[EXTRACTED INFORMATION]

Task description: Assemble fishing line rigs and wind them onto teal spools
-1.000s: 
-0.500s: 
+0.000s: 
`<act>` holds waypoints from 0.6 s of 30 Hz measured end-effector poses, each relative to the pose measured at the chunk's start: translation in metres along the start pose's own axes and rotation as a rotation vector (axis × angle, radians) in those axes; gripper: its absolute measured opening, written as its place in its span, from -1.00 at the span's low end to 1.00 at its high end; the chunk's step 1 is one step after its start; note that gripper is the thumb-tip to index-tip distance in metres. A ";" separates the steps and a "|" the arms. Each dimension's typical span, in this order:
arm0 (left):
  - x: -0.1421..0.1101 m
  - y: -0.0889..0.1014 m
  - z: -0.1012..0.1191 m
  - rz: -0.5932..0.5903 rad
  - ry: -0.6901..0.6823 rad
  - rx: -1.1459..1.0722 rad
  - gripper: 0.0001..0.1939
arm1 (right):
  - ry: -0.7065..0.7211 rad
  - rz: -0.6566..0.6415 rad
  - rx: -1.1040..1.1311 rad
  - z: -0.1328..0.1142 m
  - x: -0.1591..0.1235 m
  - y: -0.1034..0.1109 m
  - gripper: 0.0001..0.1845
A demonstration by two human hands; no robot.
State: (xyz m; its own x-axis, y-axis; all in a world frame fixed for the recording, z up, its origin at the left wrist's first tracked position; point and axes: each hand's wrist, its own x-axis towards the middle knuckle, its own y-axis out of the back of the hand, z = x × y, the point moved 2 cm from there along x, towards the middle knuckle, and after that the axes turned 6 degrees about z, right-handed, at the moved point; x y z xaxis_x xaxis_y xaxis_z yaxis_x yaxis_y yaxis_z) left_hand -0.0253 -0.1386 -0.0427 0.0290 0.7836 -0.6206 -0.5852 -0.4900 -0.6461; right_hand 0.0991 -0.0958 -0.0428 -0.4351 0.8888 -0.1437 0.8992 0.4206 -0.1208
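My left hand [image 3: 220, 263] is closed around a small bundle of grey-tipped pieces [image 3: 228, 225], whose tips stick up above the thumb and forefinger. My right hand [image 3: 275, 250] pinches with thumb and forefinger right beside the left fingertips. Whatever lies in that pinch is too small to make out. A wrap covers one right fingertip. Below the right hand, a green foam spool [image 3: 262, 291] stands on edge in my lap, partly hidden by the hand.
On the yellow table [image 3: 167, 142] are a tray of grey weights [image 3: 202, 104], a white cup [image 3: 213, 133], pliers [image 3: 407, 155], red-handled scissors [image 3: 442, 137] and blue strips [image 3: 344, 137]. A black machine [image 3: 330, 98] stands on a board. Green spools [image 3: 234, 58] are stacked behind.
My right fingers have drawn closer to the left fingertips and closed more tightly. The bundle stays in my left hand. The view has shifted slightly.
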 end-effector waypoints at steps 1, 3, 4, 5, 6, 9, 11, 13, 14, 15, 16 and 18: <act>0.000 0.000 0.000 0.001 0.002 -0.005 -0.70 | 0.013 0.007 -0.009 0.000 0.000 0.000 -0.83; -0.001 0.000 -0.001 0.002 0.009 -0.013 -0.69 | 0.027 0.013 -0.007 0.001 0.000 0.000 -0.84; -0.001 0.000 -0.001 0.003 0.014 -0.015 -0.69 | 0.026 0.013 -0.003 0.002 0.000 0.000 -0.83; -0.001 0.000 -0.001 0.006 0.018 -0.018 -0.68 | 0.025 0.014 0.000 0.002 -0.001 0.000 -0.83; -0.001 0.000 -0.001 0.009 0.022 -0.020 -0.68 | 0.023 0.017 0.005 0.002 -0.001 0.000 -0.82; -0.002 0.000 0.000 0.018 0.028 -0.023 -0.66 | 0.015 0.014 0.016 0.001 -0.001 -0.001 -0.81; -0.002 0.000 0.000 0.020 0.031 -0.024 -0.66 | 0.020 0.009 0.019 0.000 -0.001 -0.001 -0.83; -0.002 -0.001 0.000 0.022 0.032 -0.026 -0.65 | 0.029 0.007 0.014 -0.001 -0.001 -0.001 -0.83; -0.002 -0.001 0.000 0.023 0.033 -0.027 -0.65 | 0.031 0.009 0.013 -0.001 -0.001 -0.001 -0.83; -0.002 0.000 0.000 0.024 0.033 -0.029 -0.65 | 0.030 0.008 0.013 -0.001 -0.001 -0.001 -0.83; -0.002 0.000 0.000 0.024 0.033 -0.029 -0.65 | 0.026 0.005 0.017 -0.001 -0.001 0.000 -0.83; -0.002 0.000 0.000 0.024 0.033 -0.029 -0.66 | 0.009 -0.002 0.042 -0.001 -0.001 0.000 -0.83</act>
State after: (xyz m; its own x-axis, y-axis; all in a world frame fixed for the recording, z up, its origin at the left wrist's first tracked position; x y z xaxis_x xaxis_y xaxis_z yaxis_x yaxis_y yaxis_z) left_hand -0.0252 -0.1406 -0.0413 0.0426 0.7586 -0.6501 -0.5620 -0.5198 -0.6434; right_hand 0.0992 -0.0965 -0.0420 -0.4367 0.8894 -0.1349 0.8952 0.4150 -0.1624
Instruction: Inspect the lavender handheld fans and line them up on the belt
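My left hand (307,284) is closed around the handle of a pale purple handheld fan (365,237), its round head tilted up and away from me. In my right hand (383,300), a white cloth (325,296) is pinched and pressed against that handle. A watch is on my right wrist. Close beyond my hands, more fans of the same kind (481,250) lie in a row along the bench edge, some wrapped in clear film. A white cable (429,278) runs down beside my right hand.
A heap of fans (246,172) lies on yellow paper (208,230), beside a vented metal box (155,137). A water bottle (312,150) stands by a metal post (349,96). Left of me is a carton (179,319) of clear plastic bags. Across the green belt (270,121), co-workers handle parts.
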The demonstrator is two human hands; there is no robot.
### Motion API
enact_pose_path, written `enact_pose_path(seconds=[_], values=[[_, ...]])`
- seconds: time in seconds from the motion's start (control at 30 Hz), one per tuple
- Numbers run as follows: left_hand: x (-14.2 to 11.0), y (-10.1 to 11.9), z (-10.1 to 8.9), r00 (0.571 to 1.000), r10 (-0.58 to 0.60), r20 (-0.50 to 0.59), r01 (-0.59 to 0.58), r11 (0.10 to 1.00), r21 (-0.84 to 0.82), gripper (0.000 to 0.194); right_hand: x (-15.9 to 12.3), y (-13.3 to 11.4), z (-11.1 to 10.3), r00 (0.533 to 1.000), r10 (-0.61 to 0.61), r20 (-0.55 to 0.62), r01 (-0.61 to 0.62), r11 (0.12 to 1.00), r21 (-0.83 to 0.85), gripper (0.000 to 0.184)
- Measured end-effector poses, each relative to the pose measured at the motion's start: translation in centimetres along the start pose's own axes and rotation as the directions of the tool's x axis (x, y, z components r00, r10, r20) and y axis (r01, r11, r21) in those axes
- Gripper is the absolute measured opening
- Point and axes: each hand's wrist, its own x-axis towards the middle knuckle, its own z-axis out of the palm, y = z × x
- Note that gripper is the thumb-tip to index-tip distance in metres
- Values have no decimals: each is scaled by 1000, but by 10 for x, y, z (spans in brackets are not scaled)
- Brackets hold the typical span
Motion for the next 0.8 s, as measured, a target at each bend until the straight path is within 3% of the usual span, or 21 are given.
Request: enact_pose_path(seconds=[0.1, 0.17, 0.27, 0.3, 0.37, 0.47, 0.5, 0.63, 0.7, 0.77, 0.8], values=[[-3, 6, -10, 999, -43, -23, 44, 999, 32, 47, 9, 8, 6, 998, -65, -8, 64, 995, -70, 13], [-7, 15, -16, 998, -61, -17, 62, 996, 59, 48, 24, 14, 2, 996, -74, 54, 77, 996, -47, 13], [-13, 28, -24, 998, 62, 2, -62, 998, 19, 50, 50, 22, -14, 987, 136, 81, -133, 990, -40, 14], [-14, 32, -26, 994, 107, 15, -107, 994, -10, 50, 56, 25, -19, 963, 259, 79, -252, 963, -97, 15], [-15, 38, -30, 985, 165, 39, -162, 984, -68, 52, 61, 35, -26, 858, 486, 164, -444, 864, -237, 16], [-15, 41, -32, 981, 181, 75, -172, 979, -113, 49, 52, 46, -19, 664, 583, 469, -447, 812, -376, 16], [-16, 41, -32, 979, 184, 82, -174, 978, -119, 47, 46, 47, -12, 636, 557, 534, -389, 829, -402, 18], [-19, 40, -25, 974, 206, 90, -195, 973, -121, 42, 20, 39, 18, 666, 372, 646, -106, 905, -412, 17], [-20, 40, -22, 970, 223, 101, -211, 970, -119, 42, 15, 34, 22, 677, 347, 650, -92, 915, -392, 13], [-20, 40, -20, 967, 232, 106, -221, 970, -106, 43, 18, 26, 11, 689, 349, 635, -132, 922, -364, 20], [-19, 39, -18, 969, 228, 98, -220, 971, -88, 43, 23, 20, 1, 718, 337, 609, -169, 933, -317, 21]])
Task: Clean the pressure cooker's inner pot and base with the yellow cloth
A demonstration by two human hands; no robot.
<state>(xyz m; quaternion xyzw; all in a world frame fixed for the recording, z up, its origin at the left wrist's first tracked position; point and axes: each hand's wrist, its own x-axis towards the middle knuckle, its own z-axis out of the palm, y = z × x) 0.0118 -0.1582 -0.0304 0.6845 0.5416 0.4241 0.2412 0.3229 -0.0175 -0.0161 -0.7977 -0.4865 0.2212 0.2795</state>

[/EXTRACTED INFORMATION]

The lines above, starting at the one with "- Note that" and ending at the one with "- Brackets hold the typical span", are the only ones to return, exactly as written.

- Note that gripper is the thumb-tip to index-tip distance in metres
- Values have no decimals: each is scaled by 1000, but by 10 for x, y, z (spans in brackets are not scaled)
- Brackets hold the typical span

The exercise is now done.